Not necessarily.  The original question was whether there is a
quarternion arithmetic package in Python.  He did not say he wanted to
use the quarternions to represent rotations, and although I cannot
name any off hand, I am sure there are other uses for quarternions.

> (2) Quaternions and direction cosine matrices (the 3x3 matrix referred
> to above) are two equivalent ways of doing this.

Equivalent is a pretty strong term.  I would say that these are
alternate ways of achieving some result, not equivalent ways.

[SNIP]

> (5) A rotation quaternion can always be converted into an equivalent
> direction cosine matrix, and vice versa.  Note that not all 3x3
> matrices are direction cosine matrices, however.

Incorrect.  Only a normalized quarternion (absolute value = 1) can be
converted to a direction cosine matrix.  In general, a quarternion
need not be normalized.

> (6) The number of constraints on the 3x3 matrix are less than
> described.  A direction cosine matrix has only six independent
> parameters, not nine.  One column of the matrix can be always be
> recovered by the cross product of the other two.  There is an
> orthogonality constraint between the two independent columns, however,
> and this is somewhat more complex than the quaternion normalization
> constraint (which is just that the root-sum-square of the quaternion
> components be unity).

If there are constraints between the "other two" columns, then the
components of those columns are not all independent parameters.

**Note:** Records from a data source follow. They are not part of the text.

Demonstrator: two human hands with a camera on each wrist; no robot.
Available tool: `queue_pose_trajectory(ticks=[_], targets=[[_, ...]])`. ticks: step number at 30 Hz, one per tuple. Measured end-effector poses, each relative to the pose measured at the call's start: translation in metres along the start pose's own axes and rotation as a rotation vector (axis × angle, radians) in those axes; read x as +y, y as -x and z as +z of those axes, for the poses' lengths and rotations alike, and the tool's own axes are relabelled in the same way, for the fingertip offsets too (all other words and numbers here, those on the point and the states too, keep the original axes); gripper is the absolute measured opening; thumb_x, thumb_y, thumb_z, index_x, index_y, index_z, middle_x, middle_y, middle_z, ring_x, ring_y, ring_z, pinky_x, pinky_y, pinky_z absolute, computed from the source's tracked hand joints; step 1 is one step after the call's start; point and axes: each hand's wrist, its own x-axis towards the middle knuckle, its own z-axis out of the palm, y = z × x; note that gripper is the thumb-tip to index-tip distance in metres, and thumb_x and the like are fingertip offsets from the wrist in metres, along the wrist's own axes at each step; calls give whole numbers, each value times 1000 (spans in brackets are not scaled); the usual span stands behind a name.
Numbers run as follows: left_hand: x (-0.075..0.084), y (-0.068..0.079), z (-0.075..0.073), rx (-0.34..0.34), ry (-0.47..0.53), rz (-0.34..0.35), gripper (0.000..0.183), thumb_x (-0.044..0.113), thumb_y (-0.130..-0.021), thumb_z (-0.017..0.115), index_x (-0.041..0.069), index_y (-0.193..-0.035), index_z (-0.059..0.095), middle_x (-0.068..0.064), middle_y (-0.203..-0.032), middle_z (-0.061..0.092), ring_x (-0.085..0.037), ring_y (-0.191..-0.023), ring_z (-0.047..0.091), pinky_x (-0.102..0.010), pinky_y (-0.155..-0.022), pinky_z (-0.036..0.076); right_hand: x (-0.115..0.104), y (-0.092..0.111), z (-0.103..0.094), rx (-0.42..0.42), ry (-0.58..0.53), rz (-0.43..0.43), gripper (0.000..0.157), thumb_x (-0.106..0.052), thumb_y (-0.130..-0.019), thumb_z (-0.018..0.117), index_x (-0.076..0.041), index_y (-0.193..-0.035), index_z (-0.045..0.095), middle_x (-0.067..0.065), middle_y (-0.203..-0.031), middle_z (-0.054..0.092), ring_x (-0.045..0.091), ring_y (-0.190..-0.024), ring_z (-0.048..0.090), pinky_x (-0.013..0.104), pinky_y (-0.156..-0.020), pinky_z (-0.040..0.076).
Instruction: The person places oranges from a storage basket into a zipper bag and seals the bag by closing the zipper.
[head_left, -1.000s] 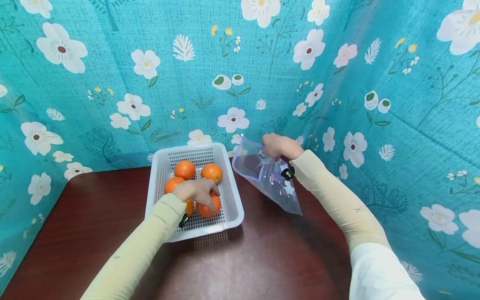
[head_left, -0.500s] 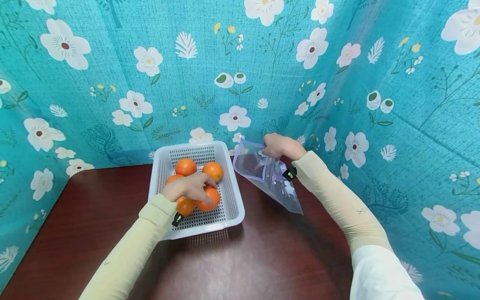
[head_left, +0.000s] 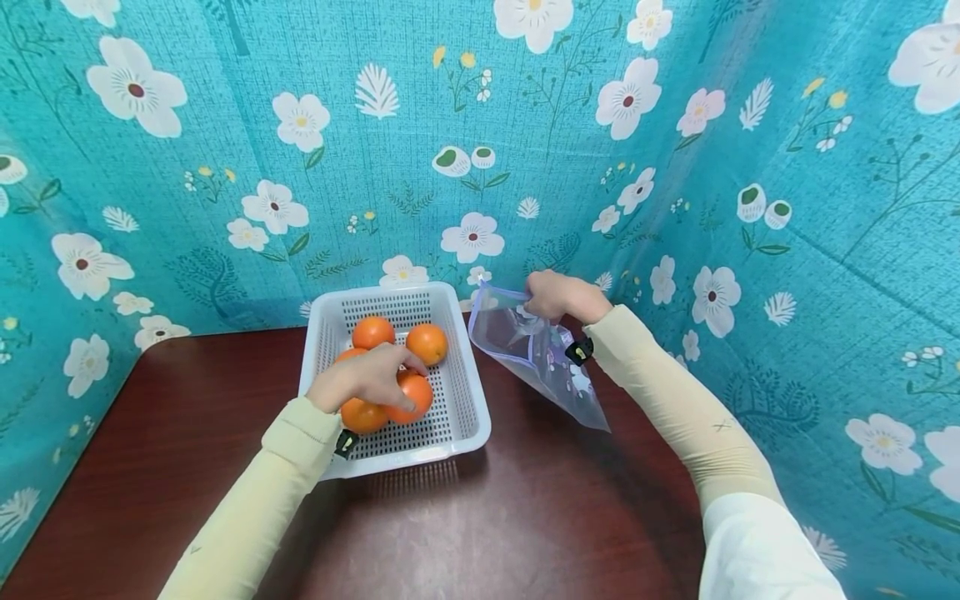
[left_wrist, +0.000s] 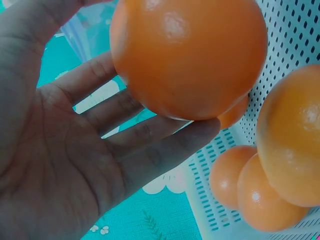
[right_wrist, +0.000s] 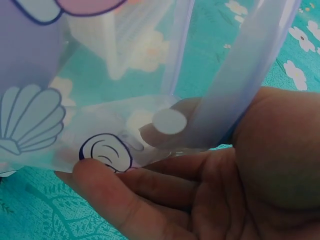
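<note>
In the head view my left hand [head_left: 371, 375] is over a white plastic basket [head_left: 480, 425], its fingers and thumb around an orange [head_left: 415, 397]. The left wrist view shows this orange [left_wrist: 190, 55] large, against the fingers [left_wrist: 145, 135]; the thumb's tip is out of frame. Several other oranges [head_left: 427, 343] lie in the basket, one partly hidden by my hand. To the right, my right hand [head_left: 562, 296] grips the rim of a clear bag [head_left: 551, 367] with purple edges and printed shells. Its mouth gapes toward the basket. Thumb and fingers pinch the film in the right wrist view.
The basket and bag stand on a dark red-brown table [head_left: 480, 525]. A teal flowered cloth [head_left: 337, 208] hangs behind and along the right side. The bag's lower end slants down toward the table right of the basket.
My left hand has drawn back to the left, and the orange in its fingers has shifted slightly left and away. My right hand and the bag stay nearly where they were.
</note>
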Motion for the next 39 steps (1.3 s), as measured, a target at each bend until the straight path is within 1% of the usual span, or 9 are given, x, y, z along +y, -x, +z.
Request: queue_pose_trajectory(ticks=[3, 9, 14, 19, 21, 25, 31, 35, 39], targets=[[-1, 3, -3, 20, 10, 12, 50, 27, -78, 85, 15, -124, 71, -2, -122, 66, -22, -103, 59, -44, -93, 54, 0, 0, 0, -2, 6, 4, 24, -12, -102, 52, 5, -113, 66, 13, -88, 62, 21, -68, 62, 29, -57, 51], [-4, 5, -8, 53, 80, 77, 52, 22, -79, 83, 11, -128, 69, -6, -126, 67, -23, -104, 61, -44, -94, 55, -2, 1, 0, -5, 5, -1, 24, -11, -102, 51, 6, -109, 67, 8, -78, 55, 21, -65, 62, 30, -58, 50], [-7, 3, -9, 94, 193, 160, 54, 16, -82, 80, 7, -133, 65, -9, -125, 66, -26, -104, 60, -43, -91, 55, -1, 1, 1, 1, 6, 11, 23, -12, -102, 52, 4, -108, 67, 8, -79, 56, 28, -73, 68, 30, -59, 52], [-12, 2, -7, 153, 311, 222, 56, 15, -83, 78, 6, -137, 63, -11, -131, 64, -28, -108, 60, -44, -93, 55, 1, 0, 2, 1, -6, 15, 20, -12, -102, 52, 3, -107, 65, 8, -79, 54, 20, -63, 61, 36, -64, 55], [-14, 2, -6, 185, 351, 241, 57, 15, -83, 79, 6, -137, 63, -11, -132, 64, -28, -107, 61, -45, -93, 55, 2, -1, 3, 1, -12, 14, 20, -12, -102, 51, 3, -107, 64, 8, -78, 52, 17, -61, 57, 35, -63, 54], [-16, 1, -5, 248, 437, 266, 58, 14, -83, 81, 6, -137, 63, -11, -130, 65, -29, -105, 64, -44, -91, 57, 3, -1, 4, 2, -9, 9, 22, -11, -102, 52, 4, -110, 65, 7, -78, 52, 17, -60, 56, 30, -57, 50], [-15, -1, -3, 334, 580, 304, 56, 11, -84, 82, 9, -137, 64, -10, -131, 65, -28, -109, 64, -42, -94, 57, 2, 0, 4, 3, 18, 4, 21, -12, -102, 52, 3, -109, 65, 9, -80, 56, 19, -64, 59, 29, -57, 49], [-12, -4, -2, 400, 638, 366, 55, 15, -83, 85, 14, -135, 66, -5, -133, 65, -25, -112, 64, -38, -95, 58, 2, 0, 4, 2, 16, 9, 22, -12, -102, 52, 3, -112, 65, 11, -85, 58, 23, -70, 63, 33, -62, 53], [-10, -6, -1, 446, 666, 403, 55, 14, -81, 87, 18, -132, 67, -1, -133, 65, -24, -112, 64, -37, -93, 59, 2, -1, 2, 6, 16, 4, 22, -11, -102, 50, 4, -111, 63, 11, -86, 57, 21, -66, 60, 33, -62, 53]])
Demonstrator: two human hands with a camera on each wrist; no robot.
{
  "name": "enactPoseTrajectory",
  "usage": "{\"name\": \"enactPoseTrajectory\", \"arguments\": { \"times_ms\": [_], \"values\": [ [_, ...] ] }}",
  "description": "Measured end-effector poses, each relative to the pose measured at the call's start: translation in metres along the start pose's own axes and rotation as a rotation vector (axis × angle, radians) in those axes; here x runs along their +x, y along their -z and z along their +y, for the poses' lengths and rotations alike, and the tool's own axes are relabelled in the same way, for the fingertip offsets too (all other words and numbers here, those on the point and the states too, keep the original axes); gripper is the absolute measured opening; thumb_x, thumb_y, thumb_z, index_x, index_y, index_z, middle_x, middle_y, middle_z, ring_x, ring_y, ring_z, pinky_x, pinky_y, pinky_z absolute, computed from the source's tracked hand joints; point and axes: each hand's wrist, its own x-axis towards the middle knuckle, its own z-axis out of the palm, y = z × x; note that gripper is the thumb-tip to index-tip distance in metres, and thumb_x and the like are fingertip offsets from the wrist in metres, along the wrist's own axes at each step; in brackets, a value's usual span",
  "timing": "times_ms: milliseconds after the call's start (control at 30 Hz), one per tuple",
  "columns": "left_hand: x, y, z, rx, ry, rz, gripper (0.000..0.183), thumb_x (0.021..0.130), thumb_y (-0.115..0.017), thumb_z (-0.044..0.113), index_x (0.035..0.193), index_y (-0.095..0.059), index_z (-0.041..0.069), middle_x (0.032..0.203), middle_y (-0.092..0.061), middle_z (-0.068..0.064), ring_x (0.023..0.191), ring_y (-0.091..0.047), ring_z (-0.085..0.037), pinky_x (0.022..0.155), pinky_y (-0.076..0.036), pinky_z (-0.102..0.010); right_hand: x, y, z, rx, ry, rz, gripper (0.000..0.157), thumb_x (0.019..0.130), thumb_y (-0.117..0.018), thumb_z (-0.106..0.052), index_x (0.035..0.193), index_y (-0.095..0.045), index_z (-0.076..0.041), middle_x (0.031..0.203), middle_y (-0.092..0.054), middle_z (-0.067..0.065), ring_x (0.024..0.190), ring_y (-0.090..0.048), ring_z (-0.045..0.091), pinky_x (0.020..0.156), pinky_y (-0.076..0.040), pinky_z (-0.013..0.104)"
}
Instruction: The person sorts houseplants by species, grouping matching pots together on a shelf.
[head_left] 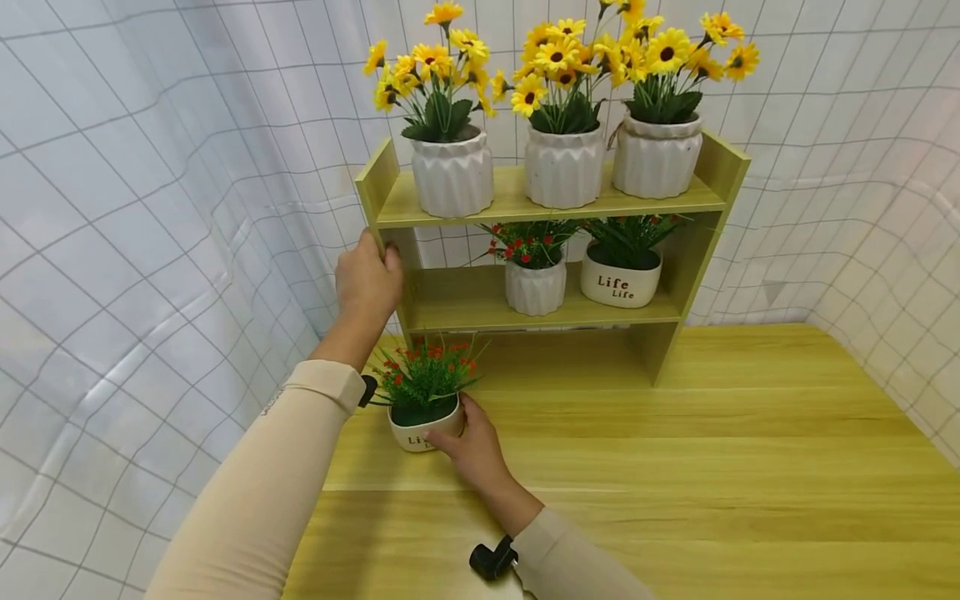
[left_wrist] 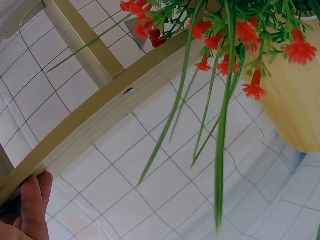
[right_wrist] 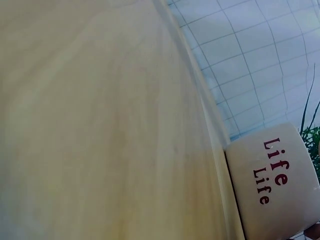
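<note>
My left hand (head_left: 369, 279) grips the left side panel of a small wooden shelf (head_left: 378, 187). In the left wrist view its fingers (left_wrist: 34, 202) lie against the panel's edge. Lower down, at the shelf's front left foot, my right hand (head_left: 476, 446) holds the right side of a cream oval pot (head_left: 403, 433), thumb across the front. The pot carries "Life" lettering and a green plant with red flowers (head_left: 423, 375), below my left wrist. The right wrist view shows the pot (right_wrist: 277, 185) at the table's edge; the hand there is mostly hidden.
Three white fluted pots (head_left: 453, 179) of yellow flowers line the shelf's top board. The middle board holds a white pot (head_left: 536, 287) with red flowers and another cream "Life" pot (head_left: 621, 283). A wooden table (head_left: 750, 467) lies beneath, with gridded curtain (head_left: 112, 208) around it.
</note>
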Motion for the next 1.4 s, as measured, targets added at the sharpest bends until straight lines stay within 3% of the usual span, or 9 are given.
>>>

> (7) Lots of application areas use both quaternions and direction
> cosine matrices. For inertial navigation applications, quaternions are
> often used in the numerical integration of the differential equations
> of motion, then immediately converted to direction cosine form.  This
> is because there are a lot of operations that are computationally more
> efficient to perform using the direction cosine form of the
> transformation.

This is correct.  Why do you think quarternions are often used for
numerical integration, but direction cosines very rarely?  It's
because quarternions are much more suited to numerical integration
than is the cosine matrix.

IOW, if you want to "simulate" a quarternion in Python using a 3x3
real matrix with NumPy, you must maintain all of the constraints you
would have had to have maintained if you had used a matrix in the
first place.  The quarternion might have never existed.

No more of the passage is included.